O planeta Terra tem 70% de sua superfície coberta por água, sendo apenas 2,5% de água doce. Dessa quantidade, somente 0,3% estão em rios e lagos. O Brasil é o pais com a maior reserva de água doce do planeta, com aproximadamente 13,7% das reservas mundiais. A bacia Amazônica abrange uma área de sete milhões de quilômetros quadrados, abriga o maior volume de água doce do mundo e é responsável por cerca de um quinto do fluxo fluvial do planeta, sendo que a água que flui pelos rios amazônicos equivale a 20% da água doce líquida existente na Terra.
E nesse mar de água doce vivem cinco espécies de mamíferos aquáticos pertencentes a três ordens distintas: Carnívora, com os mustelídeos aquáticos (lontra e ariranha); Sirênia, com o peixe-boi-da-Amazônia, e Cetacea ou Cetartiodactyla, que inclui dois tipos de golfinhos fluviais: o tucuxi e o boto-vermelho. Com exceção da lontra (Lontra longicaudis), todas as outras espécies estão classificadas em alguma categoria de ameaça como já vimos aqui no Fauna News. Além desses mamíferos, mais de duas mil espécies de peixes e várias centenas de outros organismos aquáticos dependem dos rios e da floresta Amazônica para a sua existência.
A água é um recurso natural essencial para a vida de qualquer organismo vivo e responsável pela manutenção da vida no planeta. Além de funcionar como um componente bioquímico dos seres vivos, ainda possui valores sociais e culturais importantes, sendo considerada a fonte da vida.
A conservação desses mamíferos aquáticos depende diretamente da qualidade e da integridade do ambiente em que vivem, os rios e lagos da bacia Amazônica com sua fauna e flora, e que, por sua vez, estão intimamente relacionados à existência da floresta e da biodiversidade que abriga.
Como trabalhar para a manutenção de um desses elementos sem envolver as questões que afetam diretamente a existência dos outros? Inclusive a sobrevivência dos seres humanos?
Nesta semana de debates políticos na reunião da Cúpula de Lideres sobre o Clima, que ocorreu nos Estados Unidos, ficou ainda mais latente a importância da retomada das discussões pelos países membros da ONU e, em particular, pelos EUA e pelo Brasil sobre as questões ambientais, das mudanças climáticas e da proteção da Amazônia.
Toda a sociedade precisa abraçar a causa da Amazônia, da proteção das florestas e entender seus mecanismos e funções fundamentais que a floresta desempenha para o ecossistema e o clima, para juntos trabalharem na sua conservação.

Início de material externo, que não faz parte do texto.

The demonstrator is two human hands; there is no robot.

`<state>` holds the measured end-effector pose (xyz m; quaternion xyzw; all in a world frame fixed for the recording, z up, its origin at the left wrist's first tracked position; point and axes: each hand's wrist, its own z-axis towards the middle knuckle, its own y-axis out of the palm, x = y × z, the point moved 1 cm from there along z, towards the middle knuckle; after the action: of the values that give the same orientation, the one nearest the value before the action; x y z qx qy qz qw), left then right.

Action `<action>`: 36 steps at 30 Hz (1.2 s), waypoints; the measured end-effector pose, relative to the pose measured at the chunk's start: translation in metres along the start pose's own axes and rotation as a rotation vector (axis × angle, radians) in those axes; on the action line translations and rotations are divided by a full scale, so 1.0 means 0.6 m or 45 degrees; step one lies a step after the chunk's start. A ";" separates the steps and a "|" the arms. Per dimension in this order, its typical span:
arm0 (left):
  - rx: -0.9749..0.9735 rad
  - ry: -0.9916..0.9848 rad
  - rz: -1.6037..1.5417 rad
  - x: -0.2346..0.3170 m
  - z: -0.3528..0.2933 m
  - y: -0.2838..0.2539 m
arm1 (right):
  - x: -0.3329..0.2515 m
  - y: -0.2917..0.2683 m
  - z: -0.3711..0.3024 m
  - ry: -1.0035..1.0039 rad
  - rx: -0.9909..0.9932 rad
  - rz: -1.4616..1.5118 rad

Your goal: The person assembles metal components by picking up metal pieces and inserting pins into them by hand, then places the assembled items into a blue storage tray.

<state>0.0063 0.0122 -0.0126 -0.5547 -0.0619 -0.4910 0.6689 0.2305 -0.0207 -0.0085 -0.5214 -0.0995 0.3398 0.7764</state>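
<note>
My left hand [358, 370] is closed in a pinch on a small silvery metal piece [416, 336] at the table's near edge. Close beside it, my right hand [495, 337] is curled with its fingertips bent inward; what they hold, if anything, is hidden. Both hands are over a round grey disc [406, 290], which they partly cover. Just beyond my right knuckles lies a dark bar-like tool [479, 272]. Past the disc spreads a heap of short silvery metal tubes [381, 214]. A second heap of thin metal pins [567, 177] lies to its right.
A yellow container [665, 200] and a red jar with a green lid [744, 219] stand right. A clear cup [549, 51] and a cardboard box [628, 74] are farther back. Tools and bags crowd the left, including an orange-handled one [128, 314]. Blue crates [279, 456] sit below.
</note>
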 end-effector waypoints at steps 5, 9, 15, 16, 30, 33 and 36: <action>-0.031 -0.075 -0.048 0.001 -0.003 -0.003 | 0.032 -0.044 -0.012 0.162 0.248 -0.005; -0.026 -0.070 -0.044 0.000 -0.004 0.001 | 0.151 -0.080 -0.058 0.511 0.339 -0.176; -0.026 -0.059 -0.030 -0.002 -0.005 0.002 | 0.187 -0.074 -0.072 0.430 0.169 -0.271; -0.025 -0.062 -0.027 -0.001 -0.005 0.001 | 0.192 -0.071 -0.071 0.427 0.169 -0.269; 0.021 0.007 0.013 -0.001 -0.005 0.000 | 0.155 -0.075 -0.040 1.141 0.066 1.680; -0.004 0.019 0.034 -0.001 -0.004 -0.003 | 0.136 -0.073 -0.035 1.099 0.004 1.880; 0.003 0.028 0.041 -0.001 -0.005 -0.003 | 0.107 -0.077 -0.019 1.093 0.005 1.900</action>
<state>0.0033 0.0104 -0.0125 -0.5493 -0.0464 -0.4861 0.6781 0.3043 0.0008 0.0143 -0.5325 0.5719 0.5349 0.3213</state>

A ideia de mudança do clima induzida pela ação humana não é uma coisa recente, sendo desenvolvida por Alexander von Humboldt quando viajava pela Venezuela em 1800. Ele publicou que:
“Quando as florestas são destruídas, como o são em toda parte na América por obra dos plantadores europeus, com uma precipitação imprudente, as fontes de água secam por completo ou se tornam menos abundantes. O leito dos rios, permanecendo secos durante parte do ano, são convertidos em torrentes toda vez que caem pesadas chuvas em suas cabeceiras. Desaparecendo a relva e o musgo juntamente com a vegetação rasteira nas encostas das montanhas as águas das chuvas não sofrem obstrução em seu curso; em vez de aumentarem lentamente o nível dos rios por meio de progressivas filtragens, durante as intensas chuvaradas as águas sulcam os declives das colinas, empurram para baixo o solo solto e formam as súbita inundações que devastam o país”.
Humboldt também escreveu sobre o impacto das árvores no clima através da liberação do oxigênio, da capacidade em armazenarem água e enriquecer a atmosfera com umidade, da proteção do solo e de seu efeito resfriador, chamando a atenção para os efeitos devastadores da intervenção da espécie humana sobre o meio ambiente, particularmente sobre as florestas.
Mais de 200 anos depois, sabemos muito mais. Podemos medir as taxas de desmatamento quase em tempo real e contar o número de espécies de animais e plantas desaparecendo a cada ano. Testemunhamos as catástrofes ambientais com o aumento da temperatura e as drásticas alterações nos volumes e regimes de chuvas. O irônico disso, é que mesmo conhecendo as causas e cientes dos efeitos, nossas ações para reverter esse quadro não têm sido efetivas como deveriam.
Até quanto poderemos apostar nesse tipo de desenvolvimento e no estilo de vida adotado pelo mundo globalizado?
As ações e atitudes de cada um devem ser conscientes e voltadas politica, cultural e cientificamente para a proteção da Amazônia.